Contraception d'urgence : seul 1% des jeunes connaissent le délai maximum d'utilisation

Bien-être
MÉCONNAISSANCE - La contraception d'urgence est disponible en France depuis 1999. Si elle est depuis utilisée par de nombreuses femmes, beaucoup d'entre elles ignorent encore les délais maximum impartis dans lesquels elle est encore efficace.
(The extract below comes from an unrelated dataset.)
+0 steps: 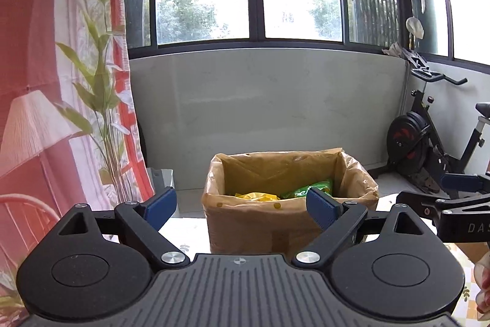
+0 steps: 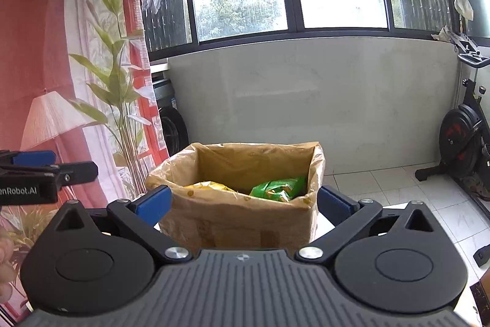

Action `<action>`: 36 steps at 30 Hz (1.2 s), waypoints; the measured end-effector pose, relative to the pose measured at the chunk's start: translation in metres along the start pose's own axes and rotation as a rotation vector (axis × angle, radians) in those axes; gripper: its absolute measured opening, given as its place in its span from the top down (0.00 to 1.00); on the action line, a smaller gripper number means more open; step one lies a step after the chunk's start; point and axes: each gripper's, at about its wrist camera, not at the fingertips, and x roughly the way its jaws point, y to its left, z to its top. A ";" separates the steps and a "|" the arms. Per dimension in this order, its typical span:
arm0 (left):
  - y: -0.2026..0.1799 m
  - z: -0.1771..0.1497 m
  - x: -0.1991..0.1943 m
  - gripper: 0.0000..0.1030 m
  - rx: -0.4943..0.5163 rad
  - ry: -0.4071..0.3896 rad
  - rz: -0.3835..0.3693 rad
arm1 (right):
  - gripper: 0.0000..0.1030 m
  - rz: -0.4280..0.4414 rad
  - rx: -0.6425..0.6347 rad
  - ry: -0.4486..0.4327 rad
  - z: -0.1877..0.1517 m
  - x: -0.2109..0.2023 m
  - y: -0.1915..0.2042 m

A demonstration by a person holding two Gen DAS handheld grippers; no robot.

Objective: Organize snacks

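Box (image 1: 245, 229) seen at frame centre — yellow pack (image 1: 257, 196) and green pack (image 1: 309, 190) already inside. Left gripper (image 1: 242, 207) and right gripper (image 2: 245, 204) spread wide, nothing held — no further snacks are seen.

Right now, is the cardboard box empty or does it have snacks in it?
Not empty. The open cardboard box holds a yellow snack bag and a green snack bag lying low inside, well below the rim.
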 end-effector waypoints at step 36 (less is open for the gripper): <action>0.017 -0.004 -0.008 0.10 -0.084 -0.008 -0.014 | 0.00 0.008 -0.024 -0.008 0.004 -0.005 0.012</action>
Un oubli de pilule, un problème de préservatif, un rapport non protégé... Le recours à la contraception d'urgence peut s'expliquer de multiples façons. En 2016, 11,5 % des femmes âgées de 15 à 29 ans exposées à un risque de grossesse non prévue ont eu recours à ce type de médicament, et ce à plusieurs reprises dans un tiers des cas. Or, d'après les données de Santé Publique France publiées le 1er juillet, une grande majorité des moins de 30 ans méconnaissent les délais d’utilisation de la contraception d'urgence, pensant qu'elle n'est efficace que les 24h suivantes, alors qu'elle peut l'être jusqu'à 5 jours.


"Même si dans l’ensemble les connaissances des femmes sont meilleures que celles des hommes, elles restent insuffisantes pour assurer un bon usage de la contraception d’urgence", souligne l’agence sanitaire. Pour tenter d'améliorer la situation, elle lance une campagne de sensibilisation sur le web et les réseaux sociaux.

Pour 40%, la contraception d'urgence n'est efficace que 24h après le rapport sexuel

Pour mener cette enquête, Santé Publique France a interrogé par téléphone 2.800 hommes et femmes âgés entre 15 et 29 ans sur leurs connaissances de cette contraception. Si les modalités de délivrance étaient bien connues, avec 83% des personnes interrogées qui connaissent le caractère gratuit de la contraception d'urgence pour les mineures et 82% qui savent que celle-ci peut s'acheter directement en pharmacie sans ordonnance, celles de son efficacité l'étaient beaucoup moins.


Moins d'un jeune sur cent a en effet déclaré savoir que le délai maximal pour la prise de cette pilule s'étendait jusqu'à cinq jours après le rapport sexuel non ou mal protégé, ce qui est en réalité le cas depuis 2009 avec le début de la commercialisation du traitement Ellaone. 17% considèrent que la contraception d'urgence doit être prise dans un délai de 3 jours, et environ 40%, sûrement induits en erreur par le terme "pilule du lendemain", couramment utilisé pour qualifier la contraception d'urgence, dans les 24h après le rapport sexuel. Pour être la plus efficace possible cependant, celle-ci doit être prise le plus tôt possible après le rapport non ou mal protégé.

Des risques pour la santé craints par de nombreux jeunes

Perçue comme efficace chez 73% des 15-29 ans, plus de la moitié (54%) des sondés s'inquiètent cependant de ses effets sur la santé, pensant qu'elle est risquée. Cette méfiance grimpe même jusqu'à 60% chez les 20-24 ans. "Ce résultat n’est sans doute pas sans lien avec la 'crise des pilules' survenue en 2013 qui a directement impacté cette tranche d’âge dans son usage de la contraception", soulève Santé Publique France dans son baromètre.


Au fait de ces craintes, le planning familial, dont le rôle est notamment d'informer sur ce type de contraception, écrit sur son site : "La pilule d’urgence n’est pas dangereuse, ne rend pas stérile et peut être prise chaque fois qu’il y a un risque de grossesse non prévue, même si elle peut parfois perturber le cycle."

Une campagne pour mieux connaître la contraception d'urgence

Pour mieux faire connaître les délais d'efficacité de la contraception d'urgence, Ministère des Solidarités et de la Santé et de Santé publique France ont lancé une campagne de sensibilisation, diffusée sur le web et les réseaux sociaux du 1er au 21 juillet. "Cette communication auprès des plus jeunes sur les délais d’utilisation de la CU est essentielle pour leur assurer une entrée dans la sexualité dans les meilleures conditions. Et bien que les filles soient les principales destinataires des informations relatives à la contraception et à la contraception d’urgence, il est important que ce message soit également entendu et intégré par les garçons afin qu’ils soient impliqués autour de cet enjeu qui concerne le couple et pas uniquement les jeunes filles" explique dans un communiqué Nathalie Lydié, responsable de l’unité Santé sexuelle à Santé publique France.